Sorunun anlaşılabilmesi için bir-iki somut örnek vereceğim. Örneğin, Fransa’da kiracısınız; ev sahibi dayanıyor kapıya, sigorta yaptırdınız mı? diye soruyor. Yaptıracağım diyorsunuz. Bir ay sonra tekrar geliyor, yaptırmadıysanız evden atıyorum diyor. Daha bu aşamaya gelmeden, yeni eve taşındıktan sonra mahalle karakoluna gidip adresinizi değiştirmek istiyorsunuz.

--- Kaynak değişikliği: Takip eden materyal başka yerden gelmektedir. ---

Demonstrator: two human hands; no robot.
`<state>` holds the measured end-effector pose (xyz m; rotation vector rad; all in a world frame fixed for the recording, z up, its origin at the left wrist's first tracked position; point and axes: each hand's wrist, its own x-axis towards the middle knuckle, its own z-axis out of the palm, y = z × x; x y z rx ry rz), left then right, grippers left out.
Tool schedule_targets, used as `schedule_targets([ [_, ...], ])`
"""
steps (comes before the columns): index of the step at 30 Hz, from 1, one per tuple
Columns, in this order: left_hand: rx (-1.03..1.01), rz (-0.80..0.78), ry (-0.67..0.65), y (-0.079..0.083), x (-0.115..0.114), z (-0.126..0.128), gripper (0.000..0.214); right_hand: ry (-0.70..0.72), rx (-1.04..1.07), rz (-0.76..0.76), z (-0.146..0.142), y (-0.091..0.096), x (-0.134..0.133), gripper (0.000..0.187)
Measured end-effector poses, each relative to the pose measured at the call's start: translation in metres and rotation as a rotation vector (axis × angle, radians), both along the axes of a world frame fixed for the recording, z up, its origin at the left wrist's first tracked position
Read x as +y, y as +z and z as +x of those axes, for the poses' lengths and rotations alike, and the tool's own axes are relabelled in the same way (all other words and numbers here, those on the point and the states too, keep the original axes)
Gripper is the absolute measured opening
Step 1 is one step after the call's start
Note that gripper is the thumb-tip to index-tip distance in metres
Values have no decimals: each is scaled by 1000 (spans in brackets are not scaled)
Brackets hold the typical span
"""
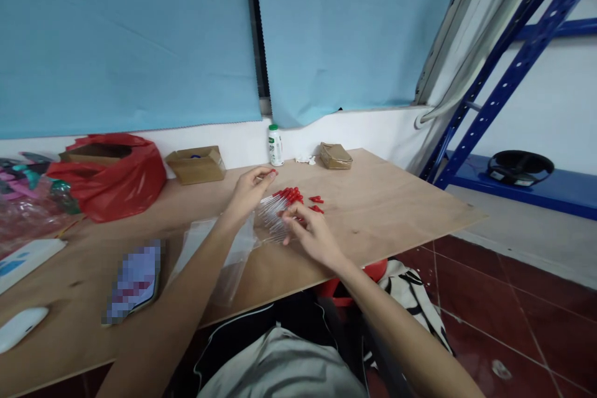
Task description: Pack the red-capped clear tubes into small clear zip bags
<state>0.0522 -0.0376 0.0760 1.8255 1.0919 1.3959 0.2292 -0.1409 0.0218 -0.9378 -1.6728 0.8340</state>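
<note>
My left hand (252,189) is raised just over the table, thumb and fingertips pinched on a small red piece (273,171). Below and to its right lies a pile of thin clear sticks with red ends (290,194). Over the near right side of that pile is my right hand (310,233), its fingers curled in; whatever they grip, if anything, is too small to make out. A few loose red pieces (316,199) lie just beyond the right hand. Clear plastic bags (236,255) lie flat under and beside my left forearm.
A white bottle with a green cap (275,148), a small brown box (336,155) and an open carton (198,166) stand along the wall. At left are a red bag (125,183), a phone (135,283) and a white mouse (21,328). The table's edge (420,239) slants at right.
</note>
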Motion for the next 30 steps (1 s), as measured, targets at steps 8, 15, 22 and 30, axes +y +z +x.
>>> schedule_targets([
  [8,-52,93,-45,-36,13,21,25,5,-70,-73,27,-33,1,15],
  [15,222,167,-16,-51,4,18,20,-76,-407,100,36,-31,-1,4],
  [22,327,219,-31,-58,1,24,18,-210,-594,196,33,-38,2,7],
  [30,268,75,-194,-64,-3,35,20,-245,-260,169,51,-14,39,28],
])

Polis sizden kira sözleşmesinin aslını, son kira makbuzunun aslını ve ev sigortası yaptırdığınıza dair bir belge istiyor. Sigorta şirketine gidiyorsunuz, sizin en ufak bir pazarlık hakkınız yok, tarifeyi dayatıyor. Yoksa ev sahibi sizi evden atmakla tehdit ediyor, adresinizi değiştiremiyorsunuz, sonuçları tahmin edilebilir yığınla idari işleminiz kilitleniyor ve devletle karşı karşıya bir konuma düşüyorsunuz.